Aim of the task »
Repeat the data below word for word.

Data entries:

——

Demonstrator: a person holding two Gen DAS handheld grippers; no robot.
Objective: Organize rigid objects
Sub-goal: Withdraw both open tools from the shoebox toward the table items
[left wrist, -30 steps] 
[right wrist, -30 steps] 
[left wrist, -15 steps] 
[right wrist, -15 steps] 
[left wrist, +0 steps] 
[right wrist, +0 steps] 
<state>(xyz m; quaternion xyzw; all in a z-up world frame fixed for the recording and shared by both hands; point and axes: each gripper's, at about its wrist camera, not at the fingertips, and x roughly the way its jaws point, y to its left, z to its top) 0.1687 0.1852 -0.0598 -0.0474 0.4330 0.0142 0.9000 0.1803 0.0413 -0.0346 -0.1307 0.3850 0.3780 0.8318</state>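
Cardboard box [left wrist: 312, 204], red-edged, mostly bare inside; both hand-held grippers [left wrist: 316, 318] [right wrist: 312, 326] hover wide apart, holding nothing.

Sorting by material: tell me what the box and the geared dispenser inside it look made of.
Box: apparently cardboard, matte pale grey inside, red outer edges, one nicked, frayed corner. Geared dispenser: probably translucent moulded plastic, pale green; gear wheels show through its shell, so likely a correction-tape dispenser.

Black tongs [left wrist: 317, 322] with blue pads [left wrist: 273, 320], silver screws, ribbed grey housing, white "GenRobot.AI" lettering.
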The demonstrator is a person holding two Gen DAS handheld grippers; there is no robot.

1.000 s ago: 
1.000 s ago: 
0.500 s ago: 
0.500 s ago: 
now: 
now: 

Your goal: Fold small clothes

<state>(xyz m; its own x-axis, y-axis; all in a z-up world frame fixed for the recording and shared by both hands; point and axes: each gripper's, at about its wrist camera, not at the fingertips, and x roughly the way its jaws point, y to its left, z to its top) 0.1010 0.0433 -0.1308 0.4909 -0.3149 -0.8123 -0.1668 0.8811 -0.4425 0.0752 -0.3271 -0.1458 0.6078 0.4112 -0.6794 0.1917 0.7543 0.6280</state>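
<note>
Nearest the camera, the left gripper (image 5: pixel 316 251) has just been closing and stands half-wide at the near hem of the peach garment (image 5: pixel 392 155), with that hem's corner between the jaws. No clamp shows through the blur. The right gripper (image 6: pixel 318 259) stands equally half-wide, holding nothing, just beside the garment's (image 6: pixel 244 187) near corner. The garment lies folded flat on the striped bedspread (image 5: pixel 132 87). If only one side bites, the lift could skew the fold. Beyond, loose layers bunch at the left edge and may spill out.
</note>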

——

Answer area »
Demonstrator: a person holding two Gen DAS handheld grippers; no robot.
Objective: Organize rigid objects
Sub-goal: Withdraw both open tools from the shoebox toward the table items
[left wrist, -30 steps] 
[right wrist, -30 steps] 
[left wrist, -15 steps] 
[right wrist, -15 steps] 
[left wrist, +0 steps] 
[right wrist, +0 steps] 
<state>(xyz m; quaternion xyzw; all in a z-up world frame fixed for the recording and shared by both hands; point and axes: each gripper's, at about its wrist camera, not at the fingertips, and x roughly the way its jaws point, y to its left, z to its top) 0.1687 0.1852 -0.0598 -0.0474 0.4330 0.0142 0.9000 0.1803 0.0413 -0.0346 -0.1307 0.3850 0.3780 0.8318</state>
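Cardboard box [left wrist: 312, 204], red-edged, mostly bare inside; both hand-held grippers [left wrist: 316, 318] [right wrist: 312, 326] hover wide apart, holding nothing.

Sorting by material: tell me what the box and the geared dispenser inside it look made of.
Box: apparently cardboard, matte pale grey inside, red outer edges, one nicked, frayed corner. Geared dispenser: probably translucent moulded plastic, pale green; gear wheels show through its shell, so likely a correction-tape dispenser.

Black tongs [left wrist: 317, 322] with blue pads [left wrist: 273, 320], silver screws, ribbed grey housing, white "GenRobot.AI" lettering.
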The demonstrator is a person holding two Gen DAS handheld grippers; there is no robot.

1.000 s ago: 
1.000 s ago: 
0.500 s ago: 
0.500 s ago: 
now: 
now: 

Your goal: Fold small clothes

<state>(xyz m; its own x-axis, y-axis; all in a z-up world frame fixed for the recording and shared by both hands; point and axes: each gripper's, at about its wrist camera, not at the fingertips, and x roughly the way its jaws point, y to its left, z to its top) 0.1010 0.0433 -0.1308 0.4909 -0.3149 -0.8123 -0.1668 0.8811 -0.4425 0.0752 -0.3271 -0.1458 0.6078 0.4112 -0.6794 0.1917 0.7543 0.6280</state>
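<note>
Nearest the camera, the left gripper (image 5: pixel 316 251) has just been closing and stands half-wide at the near hem of the peach garment (image 5: pixel 392 155), with that hem's corner between the jaws. No clamp shows through the blur. The right gripper (image 6: pixel 318 259) stands equally half-wide, holding nothing, just beside the garment's (image 6: pixel 244 187) near corner. The garment lies folded flat on the striped bedspread (image 5: pixel 132 87). If only one side bites, the lift could skew the fold. Beyond, loose layers bunch at the left edge and may spill out.
</note>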

Nothing further is required for this exercise.